Last night I finally did something I’ve been needing to do for weeks: I turned off my computer. I looked the angry orange tweeter who lives in the big white house right in his puffy eyes and I said, “No. You may not come in to my head anymore.”

As the child of an alcoholic, I learned to be hypervigilant. The only way to feel safe when there is a wild man in the house is to always know where he is, what he’s doing, and what kind of mood he’s in. You become ultra-aware: Are his eyes read? Does his breath smell like Clorets mints? Even from upstairs, you can hear the freezer door open and the ice clink in the glass.

It’s about survival. You need to know when it’s safe to ask for lunch money or a school permission slip, and when to lock your bedroom door, crank up the Grateful Dead, and hunker down.

Survival

So of course when an impulsive wild man moved into the Oval Office last week, I automatically took it upon myself to keep an eye on him. And this time it’s quite literally about survival. Right? Planetary survival. If I’m not keeping an eye on him, who will stop him from dropping a nuclear weapon on North Korea? Or Germany, if Angela Merkel says something uncomplimentary.

It feels almost suicidal to detach and ignore him for any length of time. I wonder how Mike Pence feels? He must know how batty his boss is by now. Can he sleep?

At least a half dozen Facebook friends have posted pleas for help with detachment this week. How do I tune him out? How will I stay sane? How do I cope with the grief and fear? How will I not burn out, trying to protect Muslims and Native Americans and gay people and African American kids and the whole frickin’ planet??

I always offer helpful advice about going for walks, and laughing with friends, and meditating. And turning off the computer. But I don’t take the advice myself.

Until last night.

Just Say No

I had gone out with dear friends the night before and although we talked about the nation’s perils and our resulting emotional states, we also laughed and listened to open mic offerings and drank wine.

I confessed to staying up later and later each night, 2 a.m., then 3, then 4, monitoring @RealDonaldTrump and retweeting and posting on Facebook and looking for pictures that capture the moment.

mt-rushmore

lady-liberty-weeping

resist-banner

I can’t focus during the day, I get nothing done. Can’t write. My friends expressed concern, hugged me, sympathized.

Somehow getting away from Crazyland for an evening broke the spell. It was good to hear myself say out loud, “I stayed up until 4 a.m. tweeting to Donald Trump.” Talk about crazy! It gave me the strength to push that “off” button on my computer last night.

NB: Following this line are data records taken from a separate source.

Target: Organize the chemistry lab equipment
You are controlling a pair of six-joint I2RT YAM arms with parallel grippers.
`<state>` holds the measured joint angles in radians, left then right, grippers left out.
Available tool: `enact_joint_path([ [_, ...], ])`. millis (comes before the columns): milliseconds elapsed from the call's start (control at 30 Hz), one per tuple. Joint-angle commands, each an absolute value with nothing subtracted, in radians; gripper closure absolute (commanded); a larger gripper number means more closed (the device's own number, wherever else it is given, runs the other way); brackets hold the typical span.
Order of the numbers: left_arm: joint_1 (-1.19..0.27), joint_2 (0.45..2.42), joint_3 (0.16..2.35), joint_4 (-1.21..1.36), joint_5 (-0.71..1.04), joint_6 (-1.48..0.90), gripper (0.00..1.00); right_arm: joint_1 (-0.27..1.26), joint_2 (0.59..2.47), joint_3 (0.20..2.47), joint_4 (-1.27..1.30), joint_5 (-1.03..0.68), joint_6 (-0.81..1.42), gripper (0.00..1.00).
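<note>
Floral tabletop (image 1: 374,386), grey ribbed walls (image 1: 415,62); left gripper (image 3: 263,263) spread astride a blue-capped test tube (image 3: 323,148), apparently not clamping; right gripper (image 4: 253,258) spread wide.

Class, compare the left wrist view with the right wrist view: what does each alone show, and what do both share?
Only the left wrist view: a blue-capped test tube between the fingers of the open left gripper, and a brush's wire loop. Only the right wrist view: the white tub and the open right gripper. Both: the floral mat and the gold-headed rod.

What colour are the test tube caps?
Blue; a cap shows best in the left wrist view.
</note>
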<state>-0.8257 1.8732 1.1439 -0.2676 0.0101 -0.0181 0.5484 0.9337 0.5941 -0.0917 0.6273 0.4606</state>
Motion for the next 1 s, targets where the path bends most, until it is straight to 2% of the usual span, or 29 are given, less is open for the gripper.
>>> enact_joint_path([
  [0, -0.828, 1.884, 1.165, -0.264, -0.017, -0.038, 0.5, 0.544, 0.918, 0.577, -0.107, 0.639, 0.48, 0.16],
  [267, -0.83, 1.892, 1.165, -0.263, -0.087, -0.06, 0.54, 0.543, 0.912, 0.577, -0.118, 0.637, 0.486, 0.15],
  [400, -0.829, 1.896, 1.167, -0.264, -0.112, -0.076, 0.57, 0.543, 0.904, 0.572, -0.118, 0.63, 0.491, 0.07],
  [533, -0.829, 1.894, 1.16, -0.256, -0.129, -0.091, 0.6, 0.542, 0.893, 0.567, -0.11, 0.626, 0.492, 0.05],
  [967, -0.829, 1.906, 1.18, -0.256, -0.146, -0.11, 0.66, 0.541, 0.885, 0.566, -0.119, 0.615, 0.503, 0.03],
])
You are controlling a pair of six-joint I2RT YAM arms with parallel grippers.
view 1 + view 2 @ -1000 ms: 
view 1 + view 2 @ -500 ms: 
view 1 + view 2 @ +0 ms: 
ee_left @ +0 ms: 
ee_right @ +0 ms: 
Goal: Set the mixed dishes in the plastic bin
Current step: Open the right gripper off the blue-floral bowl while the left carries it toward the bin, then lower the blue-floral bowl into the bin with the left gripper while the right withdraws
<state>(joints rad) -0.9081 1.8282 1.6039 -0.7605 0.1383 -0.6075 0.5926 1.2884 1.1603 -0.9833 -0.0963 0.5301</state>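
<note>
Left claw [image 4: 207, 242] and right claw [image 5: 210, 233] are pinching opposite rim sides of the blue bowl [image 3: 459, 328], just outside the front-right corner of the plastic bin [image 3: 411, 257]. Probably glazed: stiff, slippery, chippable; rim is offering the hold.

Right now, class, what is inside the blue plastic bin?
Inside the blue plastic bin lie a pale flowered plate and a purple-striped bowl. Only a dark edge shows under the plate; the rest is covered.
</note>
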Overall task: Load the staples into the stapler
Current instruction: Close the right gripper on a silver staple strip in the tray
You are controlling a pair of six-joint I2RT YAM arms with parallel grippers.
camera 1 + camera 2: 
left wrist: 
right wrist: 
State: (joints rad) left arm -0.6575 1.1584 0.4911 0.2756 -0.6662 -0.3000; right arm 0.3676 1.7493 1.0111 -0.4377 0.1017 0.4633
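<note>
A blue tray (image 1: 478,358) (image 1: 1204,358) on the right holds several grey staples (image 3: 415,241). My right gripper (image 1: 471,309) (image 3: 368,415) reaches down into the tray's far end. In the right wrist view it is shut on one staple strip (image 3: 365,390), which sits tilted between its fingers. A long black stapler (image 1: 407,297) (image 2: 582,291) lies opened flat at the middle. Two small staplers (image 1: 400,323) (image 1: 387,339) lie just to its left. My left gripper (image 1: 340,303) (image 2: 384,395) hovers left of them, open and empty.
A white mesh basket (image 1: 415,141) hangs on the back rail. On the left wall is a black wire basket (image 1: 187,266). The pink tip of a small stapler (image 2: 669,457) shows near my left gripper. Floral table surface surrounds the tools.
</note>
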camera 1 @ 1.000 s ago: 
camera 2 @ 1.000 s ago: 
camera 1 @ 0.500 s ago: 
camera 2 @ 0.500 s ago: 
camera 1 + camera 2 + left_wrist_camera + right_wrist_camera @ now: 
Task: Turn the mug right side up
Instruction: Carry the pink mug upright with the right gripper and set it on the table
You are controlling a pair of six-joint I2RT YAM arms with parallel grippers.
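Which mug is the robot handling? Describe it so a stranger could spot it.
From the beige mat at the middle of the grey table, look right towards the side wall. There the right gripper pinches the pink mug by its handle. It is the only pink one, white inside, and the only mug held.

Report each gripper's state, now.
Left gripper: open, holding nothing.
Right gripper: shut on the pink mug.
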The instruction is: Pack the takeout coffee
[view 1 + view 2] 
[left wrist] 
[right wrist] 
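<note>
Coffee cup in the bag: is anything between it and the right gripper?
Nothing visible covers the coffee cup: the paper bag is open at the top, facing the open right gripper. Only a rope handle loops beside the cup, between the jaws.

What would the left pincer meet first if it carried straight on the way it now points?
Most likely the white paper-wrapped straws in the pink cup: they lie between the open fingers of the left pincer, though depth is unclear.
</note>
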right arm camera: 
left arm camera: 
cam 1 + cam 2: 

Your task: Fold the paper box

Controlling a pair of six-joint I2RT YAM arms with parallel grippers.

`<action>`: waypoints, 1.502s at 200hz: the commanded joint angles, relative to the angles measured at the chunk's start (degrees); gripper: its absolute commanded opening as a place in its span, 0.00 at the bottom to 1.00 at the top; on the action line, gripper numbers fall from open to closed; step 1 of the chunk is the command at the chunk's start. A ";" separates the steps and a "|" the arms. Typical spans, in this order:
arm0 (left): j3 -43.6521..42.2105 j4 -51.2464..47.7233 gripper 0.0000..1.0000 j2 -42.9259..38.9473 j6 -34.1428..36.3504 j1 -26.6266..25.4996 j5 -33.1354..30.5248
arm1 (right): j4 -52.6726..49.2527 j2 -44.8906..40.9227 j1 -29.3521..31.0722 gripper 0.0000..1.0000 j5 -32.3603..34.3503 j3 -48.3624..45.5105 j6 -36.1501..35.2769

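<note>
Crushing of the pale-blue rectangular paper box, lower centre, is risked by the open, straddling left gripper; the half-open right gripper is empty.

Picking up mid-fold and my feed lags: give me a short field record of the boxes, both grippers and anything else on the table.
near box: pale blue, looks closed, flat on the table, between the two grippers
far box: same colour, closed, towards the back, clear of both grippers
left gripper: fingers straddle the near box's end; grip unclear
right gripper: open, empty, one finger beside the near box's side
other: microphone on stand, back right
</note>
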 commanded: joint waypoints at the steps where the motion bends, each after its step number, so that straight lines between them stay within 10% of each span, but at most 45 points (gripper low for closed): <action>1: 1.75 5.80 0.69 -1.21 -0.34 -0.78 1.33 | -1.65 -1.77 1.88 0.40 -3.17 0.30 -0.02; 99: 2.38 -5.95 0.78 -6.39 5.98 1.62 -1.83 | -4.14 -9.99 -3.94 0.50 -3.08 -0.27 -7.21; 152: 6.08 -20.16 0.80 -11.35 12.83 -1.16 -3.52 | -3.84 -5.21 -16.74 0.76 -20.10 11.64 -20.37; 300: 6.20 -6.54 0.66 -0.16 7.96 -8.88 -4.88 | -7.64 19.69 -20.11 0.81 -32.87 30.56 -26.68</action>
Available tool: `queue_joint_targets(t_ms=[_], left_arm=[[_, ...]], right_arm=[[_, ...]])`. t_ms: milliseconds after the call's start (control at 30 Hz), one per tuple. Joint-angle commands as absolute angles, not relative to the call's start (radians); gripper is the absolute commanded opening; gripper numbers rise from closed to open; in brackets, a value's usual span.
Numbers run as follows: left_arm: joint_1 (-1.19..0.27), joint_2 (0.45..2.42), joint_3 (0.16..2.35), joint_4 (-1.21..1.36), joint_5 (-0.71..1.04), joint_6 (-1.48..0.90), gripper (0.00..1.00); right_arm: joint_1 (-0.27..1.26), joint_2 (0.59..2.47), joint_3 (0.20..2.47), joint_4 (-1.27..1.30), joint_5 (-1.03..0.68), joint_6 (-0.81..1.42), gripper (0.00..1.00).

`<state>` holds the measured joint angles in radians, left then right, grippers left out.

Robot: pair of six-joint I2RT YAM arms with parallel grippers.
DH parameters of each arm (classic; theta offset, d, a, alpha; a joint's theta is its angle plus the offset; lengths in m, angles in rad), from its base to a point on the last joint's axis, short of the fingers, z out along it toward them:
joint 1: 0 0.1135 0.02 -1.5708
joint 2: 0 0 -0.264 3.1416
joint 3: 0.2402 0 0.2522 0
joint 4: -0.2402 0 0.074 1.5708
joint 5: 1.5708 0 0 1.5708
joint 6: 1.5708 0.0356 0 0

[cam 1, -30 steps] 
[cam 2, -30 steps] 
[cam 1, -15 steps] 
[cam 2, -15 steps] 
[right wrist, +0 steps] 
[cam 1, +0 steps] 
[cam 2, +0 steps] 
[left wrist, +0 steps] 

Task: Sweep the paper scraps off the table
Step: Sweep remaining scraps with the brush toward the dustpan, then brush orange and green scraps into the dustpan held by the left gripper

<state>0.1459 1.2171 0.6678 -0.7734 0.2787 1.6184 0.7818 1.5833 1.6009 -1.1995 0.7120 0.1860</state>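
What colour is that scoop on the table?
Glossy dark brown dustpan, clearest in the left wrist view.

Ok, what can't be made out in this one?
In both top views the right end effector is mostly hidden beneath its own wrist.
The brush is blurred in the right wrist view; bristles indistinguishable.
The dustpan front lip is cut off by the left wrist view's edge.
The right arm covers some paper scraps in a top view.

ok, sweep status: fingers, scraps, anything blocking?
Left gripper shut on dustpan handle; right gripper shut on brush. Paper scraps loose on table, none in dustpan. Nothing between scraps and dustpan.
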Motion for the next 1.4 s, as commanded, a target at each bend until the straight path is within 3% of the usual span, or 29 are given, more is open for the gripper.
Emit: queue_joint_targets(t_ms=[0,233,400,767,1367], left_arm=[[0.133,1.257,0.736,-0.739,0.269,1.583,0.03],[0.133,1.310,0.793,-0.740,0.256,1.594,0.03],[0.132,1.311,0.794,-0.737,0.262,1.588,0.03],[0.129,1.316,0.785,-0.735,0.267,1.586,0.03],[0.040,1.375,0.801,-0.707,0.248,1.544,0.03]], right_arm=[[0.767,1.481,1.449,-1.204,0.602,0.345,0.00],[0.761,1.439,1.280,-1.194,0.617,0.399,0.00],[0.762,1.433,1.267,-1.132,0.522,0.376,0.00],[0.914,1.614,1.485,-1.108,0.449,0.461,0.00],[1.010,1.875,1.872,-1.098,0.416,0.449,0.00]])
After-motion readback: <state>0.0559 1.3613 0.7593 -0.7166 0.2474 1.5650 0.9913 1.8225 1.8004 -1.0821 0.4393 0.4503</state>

I pulled up the drawbridge to my psyche, slapped a big ol’ “Keep Out” sign on it, and read my novel. And today I am saying no again. No Twitter, no Facebook, no trump™.

Pray Without Ceasing

Maybe trump™ will start a nuclear war while I’m reading my novel. I saw before I exited Twitter last night that he had signed something called the Military Preparedness Order. This after signing the Muslim ban.

muslim-ban

But there is nothing I can do about it. All I can do is take care of myself so that I have the energy to take action when I can make a difference. To march, to write, to call Senators. To care for those who are hurting and afraid.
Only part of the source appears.